Problem requirements -> What lines in the data hold the string "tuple"? Show them.

[Records from a data source]
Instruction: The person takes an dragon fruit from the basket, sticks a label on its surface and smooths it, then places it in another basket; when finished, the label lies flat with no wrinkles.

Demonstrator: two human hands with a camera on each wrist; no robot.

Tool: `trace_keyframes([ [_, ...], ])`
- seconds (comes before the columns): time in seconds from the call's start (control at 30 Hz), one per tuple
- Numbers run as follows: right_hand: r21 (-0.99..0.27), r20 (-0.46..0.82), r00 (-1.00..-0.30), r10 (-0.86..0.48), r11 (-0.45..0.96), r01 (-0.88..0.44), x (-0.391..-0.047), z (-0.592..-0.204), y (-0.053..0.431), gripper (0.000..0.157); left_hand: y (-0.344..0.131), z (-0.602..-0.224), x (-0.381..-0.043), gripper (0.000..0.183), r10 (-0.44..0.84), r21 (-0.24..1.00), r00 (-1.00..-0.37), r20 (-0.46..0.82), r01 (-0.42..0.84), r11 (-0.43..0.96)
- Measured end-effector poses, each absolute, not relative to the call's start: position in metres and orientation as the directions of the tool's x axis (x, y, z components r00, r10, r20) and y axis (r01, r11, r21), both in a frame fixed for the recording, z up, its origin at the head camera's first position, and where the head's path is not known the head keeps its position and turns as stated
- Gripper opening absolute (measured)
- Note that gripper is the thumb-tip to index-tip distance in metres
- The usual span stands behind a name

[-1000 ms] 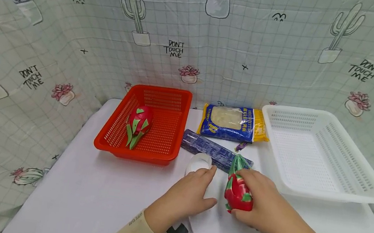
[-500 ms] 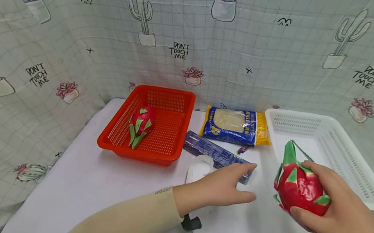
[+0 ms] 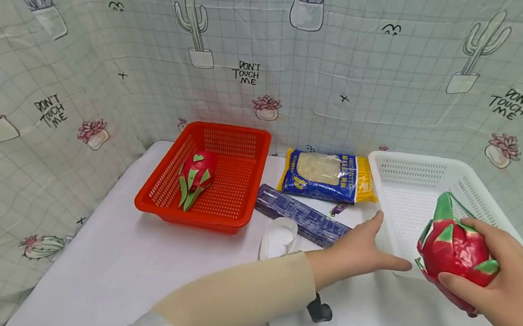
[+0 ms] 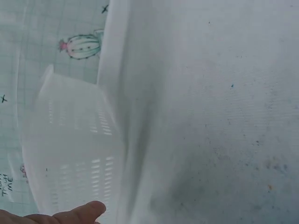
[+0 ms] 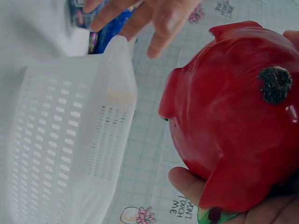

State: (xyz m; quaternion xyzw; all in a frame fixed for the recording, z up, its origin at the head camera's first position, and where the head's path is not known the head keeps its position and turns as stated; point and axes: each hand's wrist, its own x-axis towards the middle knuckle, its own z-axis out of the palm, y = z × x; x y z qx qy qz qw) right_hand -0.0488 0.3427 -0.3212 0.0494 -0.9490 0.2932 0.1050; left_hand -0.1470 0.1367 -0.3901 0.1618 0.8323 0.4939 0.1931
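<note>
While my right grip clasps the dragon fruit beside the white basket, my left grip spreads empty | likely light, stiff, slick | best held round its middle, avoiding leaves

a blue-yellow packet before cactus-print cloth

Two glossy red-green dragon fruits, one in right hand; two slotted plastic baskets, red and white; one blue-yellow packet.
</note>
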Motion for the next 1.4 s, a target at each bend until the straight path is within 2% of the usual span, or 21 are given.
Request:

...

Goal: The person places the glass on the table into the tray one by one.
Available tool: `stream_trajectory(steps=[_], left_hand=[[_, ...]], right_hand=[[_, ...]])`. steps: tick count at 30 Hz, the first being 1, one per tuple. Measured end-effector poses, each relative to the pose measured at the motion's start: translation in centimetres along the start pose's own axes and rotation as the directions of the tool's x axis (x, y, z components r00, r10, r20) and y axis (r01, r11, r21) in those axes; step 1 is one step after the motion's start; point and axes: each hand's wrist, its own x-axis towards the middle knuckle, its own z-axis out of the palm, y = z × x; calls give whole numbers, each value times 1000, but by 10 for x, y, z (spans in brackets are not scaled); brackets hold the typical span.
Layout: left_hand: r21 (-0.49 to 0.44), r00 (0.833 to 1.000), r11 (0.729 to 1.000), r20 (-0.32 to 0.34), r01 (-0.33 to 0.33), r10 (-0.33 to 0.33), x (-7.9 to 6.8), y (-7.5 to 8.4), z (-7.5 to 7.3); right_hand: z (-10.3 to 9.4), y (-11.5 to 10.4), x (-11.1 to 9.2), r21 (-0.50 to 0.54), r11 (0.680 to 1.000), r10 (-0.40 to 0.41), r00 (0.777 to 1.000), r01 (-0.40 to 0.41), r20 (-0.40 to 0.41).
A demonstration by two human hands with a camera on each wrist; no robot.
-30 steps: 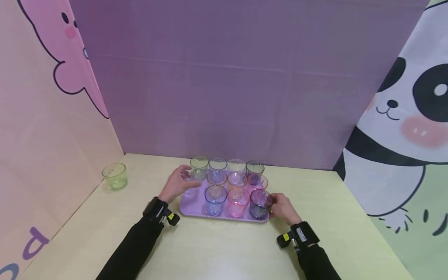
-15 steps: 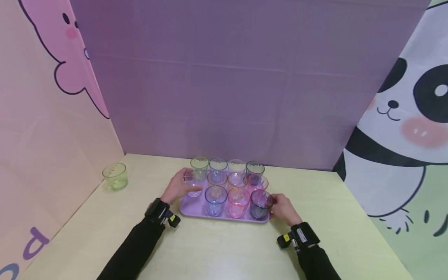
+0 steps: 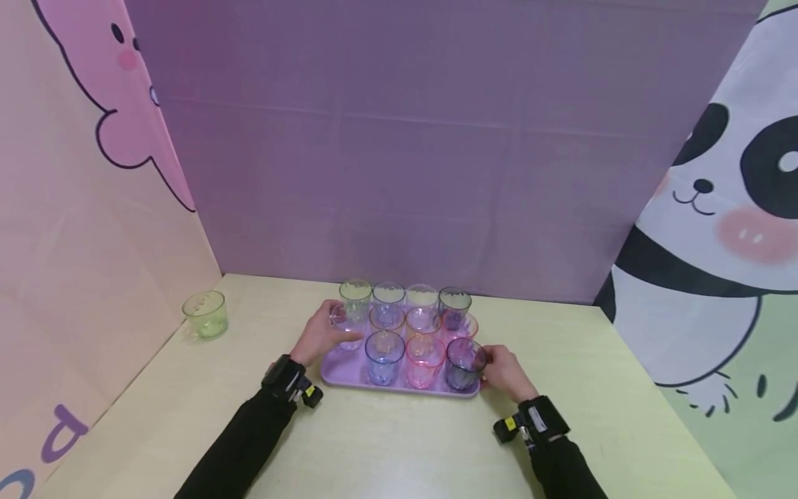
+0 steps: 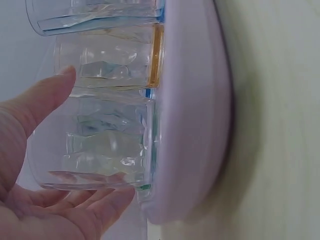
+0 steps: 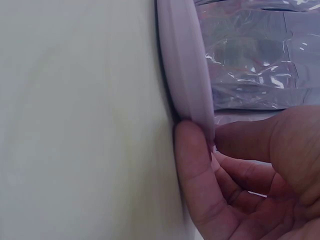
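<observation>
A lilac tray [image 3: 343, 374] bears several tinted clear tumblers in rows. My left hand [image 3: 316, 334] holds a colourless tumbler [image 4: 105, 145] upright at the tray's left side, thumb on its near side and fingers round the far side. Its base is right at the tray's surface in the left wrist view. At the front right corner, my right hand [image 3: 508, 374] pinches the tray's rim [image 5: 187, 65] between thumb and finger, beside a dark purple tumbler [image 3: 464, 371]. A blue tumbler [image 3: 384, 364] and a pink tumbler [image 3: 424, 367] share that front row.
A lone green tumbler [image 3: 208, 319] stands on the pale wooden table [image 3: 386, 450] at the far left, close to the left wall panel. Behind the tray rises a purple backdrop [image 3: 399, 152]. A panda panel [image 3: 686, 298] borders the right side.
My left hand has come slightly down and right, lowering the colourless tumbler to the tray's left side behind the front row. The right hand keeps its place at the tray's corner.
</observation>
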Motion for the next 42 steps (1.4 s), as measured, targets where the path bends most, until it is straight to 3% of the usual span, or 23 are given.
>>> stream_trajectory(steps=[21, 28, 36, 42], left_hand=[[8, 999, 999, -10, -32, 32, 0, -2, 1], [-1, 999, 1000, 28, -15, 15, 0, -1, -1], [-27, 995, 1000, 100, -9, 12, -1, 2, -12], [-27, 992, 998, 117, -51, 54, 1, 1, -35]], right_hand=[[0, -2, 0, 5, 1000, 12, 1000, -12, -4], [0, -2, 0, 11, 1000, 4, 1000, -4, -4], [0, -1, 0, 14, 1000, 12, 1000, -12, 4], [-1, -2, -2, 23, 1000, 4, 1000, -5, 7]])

Answer box ->
- seconds (comes before the columns): time in seconds from the call's start (control at 30 Hz), one per tuple
Available tool: `stream_trajectory(steps=[_], left_hand=[[_, ...]], right_hand=[[_, ...]])`. steps: tick count at 30 Hz, the first being 1, one per tuple. Measured end-effector poses, each relative to the pose measured at the motion's start: translation in centimetres along the start pose's own axes and rotation as the directions of the tool's x axis (x, y, z components r00, r10, r20) and y axis (r01, r11, r21) in those axes; step 1 is one step after the motion's start; point and axes: each hand's wrist, its own x-axis towards the middle knuckle, its own z-axis out of the palm, y = z × x; calls give whole numbers, each value times 1000, but by 10 for x, y, z (spans in brackets are not scaled); brackets hold the typical span.

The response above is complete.